As such, one of my favorite albums is Mary Chapin Carpenter's first, Hometown Girl, which I tend to identify with since I grew up in the Metro DC area and share some of the feelings expressed in the songs. I spent a good many hours of my childhood in the Air and Space Museum. I think I also share the romantic vision of a suburban kid who grew up close to the fading cultures of the Eastern Shore and the Appalachians close at hand. My family, like many others, frequently visited the Chesapeake and over to the Delmarva, or west to the Blue Ridge, passing through farm country, stopping at farmer's markets, and the like, which may explain my interest in Folkstreams and co-founding a website bringing social networking to solve the problems of sustainable farming, FarmFoody. I am drifting off topic. Although I think she would like to compare well to folk music superstar Alison Krauss, another fiddle player who sings, I think she mines a vein closer to Gillian Welch, who sets modern themes to traditional music.

Perhaps this is why I like "visionary" artists, since they are just doing their own thing, putting whatever is on their mind into their works, without worrying about the "art scene" or what some professor told them, trying to be the next Picasso (or Beatles). I think people need to stop trying to be the next anything, since we know that a general fighting the last war is a losing proposition. After all, that is what artistic expression is, putting what's on your mind or what you are feeling into an external, material form.

I don't quite feel that coherency as strongly in There Grew a Tree, perhaps because many of the songs are traditional and perhaps because of that, lacks the authority of a singer songwriter's first album, but since the album is one of traditional music, that can be expected. For her, the traditional songs are part of her identity. The songs were chosen more in connection with her family and her memory than written from those with the exception of the two songs she penned. The first albums by singer songwriters are frequently powerful since they usually represent the bottled up emotion of their first decade of song writing. Perhaps There Grew a Tree is much the same, only through the medium of a selection of traditional and popular songs important to the artist.

I must apologize if this review has drifted into myriad other directions, but it can't be helped. I'm just made that way.

Among the covers, Billy Gray is an excellent well written song, which Liberty runs through with an attractive quality to her voice. I think she struggles a bit with some of the more complicated melodies, but I'll leave that to people who judge singing contests. The instrumental playing on this album is wonderful and all who participated are excellent musicians.
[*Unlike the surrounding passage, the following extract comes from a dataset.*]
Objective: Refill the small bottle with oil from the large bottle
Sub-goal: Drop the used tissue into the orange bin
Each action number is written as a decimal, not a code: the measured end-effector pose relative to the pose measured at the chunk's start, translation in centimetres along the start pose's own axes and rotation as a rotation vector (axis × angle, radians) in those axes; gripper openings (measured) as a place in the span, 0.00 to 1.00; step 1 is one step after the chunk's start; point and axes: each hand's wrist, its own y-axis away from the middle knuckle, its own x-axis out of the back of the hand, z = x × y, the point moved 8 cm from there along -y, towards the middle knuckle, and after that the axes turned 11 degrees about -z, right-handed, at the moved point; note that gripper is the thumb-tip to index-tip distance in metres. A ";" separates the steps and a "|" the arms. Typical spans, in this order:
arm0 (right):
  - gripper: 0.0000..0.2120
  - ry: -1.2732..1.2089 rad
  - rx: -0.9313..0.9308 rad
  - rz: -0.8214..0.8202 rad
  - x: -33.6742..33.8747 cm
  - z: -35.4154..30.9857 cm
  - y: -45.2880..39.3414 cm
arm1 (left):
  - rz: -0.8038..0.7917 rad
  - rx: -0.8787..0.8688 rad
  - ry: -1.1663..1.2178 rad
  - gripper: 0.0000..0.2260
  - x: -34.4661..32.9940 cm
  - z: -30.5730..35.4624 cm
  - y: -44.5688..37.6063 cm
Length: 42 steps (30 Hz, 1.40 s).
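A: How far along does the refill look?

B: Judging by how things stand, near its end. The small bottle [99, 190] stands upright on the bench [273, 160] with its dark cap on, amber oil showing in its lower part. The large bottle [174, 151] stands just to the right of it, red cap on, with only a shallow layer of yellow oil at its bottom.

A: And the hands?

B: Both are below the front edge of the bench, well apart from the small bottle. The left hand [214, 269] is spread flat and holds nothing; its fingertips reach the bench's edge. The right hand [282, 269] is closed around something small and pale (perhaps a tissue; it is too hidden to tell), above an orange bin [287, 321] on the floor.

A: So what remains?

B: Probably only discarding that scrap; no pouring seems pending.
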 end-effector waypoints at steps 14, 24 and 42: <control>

Happy Farmer/Redwing is a mashup of a western swing tune and a classical piece. She pulls it off pretty good and I like the idea of combining music from different eras and styles, which I attempted couple of times in my own pathetic musical ramblings, giving the mashup some resonance with my inclinations.

She includes You are My Sunshine, Walkin' the Dog, Orange Blossom Special (very nicely done), Kentucky and Runaway Train.

She includes Amazing Grace on the album. Along with Silent Night, Amazing Grace is one of my two favorite traditional songs, which stand above nearly every song I know and inhabit some transcendent space we barely comprehend.

The second song written by Liberty, There Grew a Tree, is a wonderful metaphor for the growth of family and generations. I find the two songs Liberty wrote to be the most effective of the album and I had assumed they were traditional numbers until I read the CD notes. It may be that the songs she wrote fit her style better than the others. They are both strong songs and perhaps it was singing her own songs that gave them greater strength. I wish the songs had been all her own.

The CD was released in 2001 so I have no doubt her playing, writing and singing has improved, but There Grew a Tree can still be had from amazon I recommend you seek it out. I don't think much of music reviews, so I really don't write them. Just go out and listen.